Task goal
Begin with the first line below and retype each line exactly through the line containing "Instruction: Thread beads". Any pictures are to be left out.

◆ ◆ ◆

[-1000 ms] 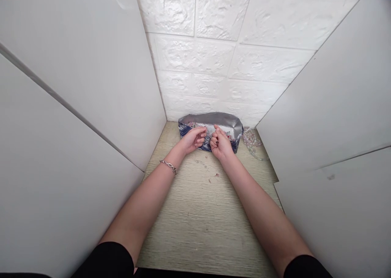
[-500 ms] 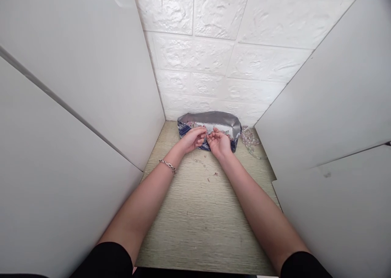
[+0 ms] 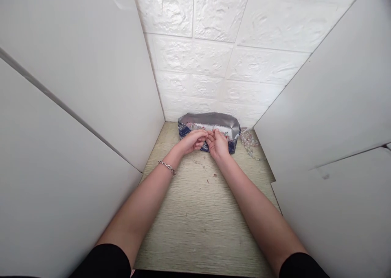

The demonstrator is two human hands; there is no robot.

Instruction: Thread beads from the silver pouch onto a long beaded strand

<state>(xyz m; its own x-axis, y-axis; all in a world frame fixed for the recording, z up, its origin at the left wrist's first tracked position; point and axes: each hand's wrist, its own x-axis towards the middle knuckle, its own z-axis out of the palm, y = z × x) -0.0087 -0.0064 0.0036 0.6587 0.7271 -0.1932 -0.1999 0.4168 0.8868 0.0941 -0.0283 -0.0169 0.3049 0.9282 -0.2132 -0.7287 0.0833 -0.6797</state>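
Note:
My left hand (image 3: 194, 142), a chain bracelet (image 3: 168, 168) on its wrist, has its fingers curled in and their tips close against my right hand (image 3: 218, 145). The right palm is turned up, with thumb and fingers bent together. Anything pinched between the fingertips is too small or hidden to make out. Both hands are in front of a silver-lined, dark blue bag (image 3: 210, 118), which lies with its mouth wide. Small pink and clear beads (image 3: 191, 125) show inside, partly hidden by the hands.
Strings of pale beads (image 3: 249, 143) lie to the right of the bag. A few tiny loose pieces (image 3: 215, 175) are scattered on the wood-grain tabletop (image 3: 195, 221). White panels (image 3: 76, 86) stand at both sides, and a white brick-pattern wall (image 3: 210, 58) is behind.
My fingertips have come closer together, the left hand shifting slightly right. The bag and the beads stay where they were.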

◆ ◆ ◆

Problem solution
[-1000 ms] 
[-500 ms] 
[+0 ms] 

The demonstrator is two human hands; there is no robot.

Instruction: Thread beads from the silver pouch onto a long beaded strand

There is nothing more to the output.